Download Now (PDF 1.61MB)
Virtual Reality (VR) is becoming more and more popular these days as technology advancement following Moore’s Law continues to make this brand new experience technically possible. While VR brings a fantastic immersive experience to users, it also puts significantly greater computing workloads on both the CPU and GPU compared to traditional applications due to dual-screen rendering, low latency, high resolution and high frame rate requirements. As a result, performance issues are especially critical in VR applications since a non-optimized VR experience with insufficient frame rate and high latency could cause nausea for users. In this article, we’ll introduce a general methodology to profile, analyze, and tackle bottlenecks and hotspots in a PC-based VR application regardless of the underlying engine or VR runtime used. We use a PC VR game from Tencent* called Pangu* as an example to showcase the analysis flow.
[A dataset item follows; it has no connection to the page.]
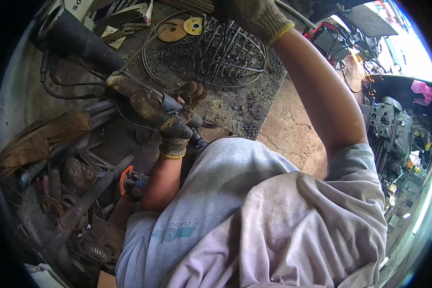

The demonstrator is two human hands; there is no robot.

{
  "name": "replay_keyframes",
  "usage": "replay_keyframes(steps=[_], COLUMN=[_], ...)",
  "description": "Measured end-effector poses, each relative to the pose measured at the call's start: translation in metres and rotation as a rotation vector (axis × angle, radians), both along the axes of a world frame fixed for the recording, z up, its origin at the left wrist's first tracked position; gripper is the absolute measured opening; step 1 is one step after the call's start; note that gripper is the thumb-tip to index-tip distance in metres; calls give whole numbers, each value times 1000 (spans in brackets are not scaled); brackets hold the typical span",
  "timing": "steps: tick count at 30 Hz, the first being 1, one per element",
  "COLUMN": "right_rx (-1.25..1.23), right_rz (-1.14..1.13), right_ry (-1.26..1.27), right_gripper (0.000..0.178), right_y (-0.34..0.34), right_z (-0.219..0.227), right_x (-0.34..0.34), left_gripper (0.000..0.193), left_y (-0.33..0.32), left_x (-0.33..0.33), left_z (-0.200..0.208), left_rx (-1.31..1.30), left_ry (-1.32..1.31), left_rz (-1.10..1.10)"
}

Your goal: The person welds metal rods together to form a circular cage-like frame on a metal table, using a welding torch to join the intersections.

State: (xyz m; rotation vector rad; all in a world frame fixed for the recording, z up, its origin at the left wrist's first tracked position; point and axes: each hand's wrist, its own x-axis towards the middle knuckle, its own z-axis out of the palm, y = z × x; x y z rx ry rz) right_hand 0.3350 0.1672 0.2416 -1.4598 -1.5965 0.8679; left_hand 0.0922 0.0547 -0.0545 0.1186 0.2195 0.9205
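A round metal wire frame (235, 67), its thin bars crossing inside a hoop, lies on a dark, grit-strewn plate (235, 108) in front of me. My left hand (175, 127), in a grey-coated work glove with a yellow-edged cuff, is left of the frame. Its fingers curl beside a long, brown, worn-looking piece (141, 98); what they hold is hard to make out. Stretched forward past the frame is my right hand (247, 17), in a similar knitted glove. Its fingers are dark and partly cut off by the top edge, so their grip is hidden.
A yellow disc (193, 26) and a larger brown disc (172, 31) lie beyond the frame. At left are a black cylinder (79, 38) with cables and heaped metal bars (89, 197). A grey machine (391, 125) stands at right, with orange sparks (360, 60) flying nearby.
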Motion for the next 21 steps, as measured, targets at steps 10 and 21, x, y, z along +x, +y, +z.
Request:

The rendering pipeline in VR games and conventional games
Before digging into the details of the analysis, we want to explain why the CPU plays an important role in VR and how it affects VR performance. Figure 1 shows the rendering pipeline in conventional games where CPU and GPU are processed in parallel in order to maximize the hardware utilization. However, the scheme cannot be applied to VR since VR requires a low and stable rendering latency, the rendering pipeline in conventional games doesn’t meet this requirement.
Let’s take Figure 1 as an example, if we look at the rendering latency of Frame N+2, we find that the latency is much longer than normal because GPU has to finish the workload of Frame N+1 before starts working on the workload of Frame N+2, thus introducing a significant latency to Frame N+2. Besides, the rendering latency is varying for Frame N, Frame N+1 and Frame N+2 due to different execution circumstances, which is also unfavorable in VR since it will introduce simulation sickness to users.
Figure 1: The rendering pipeline in conventional games.
As a result, the rendering pipeline in VR is changed to Figure 2 in order to achieve a shortest latency for each frame. In Figure 2, the CPU/GPU parallelism is intentionally broken in order to exchange efficiency for a low and stable rendering latency for each frame. In this case, CPU could be a bottleneck in VR since GPU has to wait for the CPU to finish pre-rendering jobs (drawcall preparation, initialization of dynamic shadowing, occlusion culling, etc.), optimization on CPU can help reduce the GPU bubbles and improve the performance.
Figure 2: The rendering pipeline in VR games.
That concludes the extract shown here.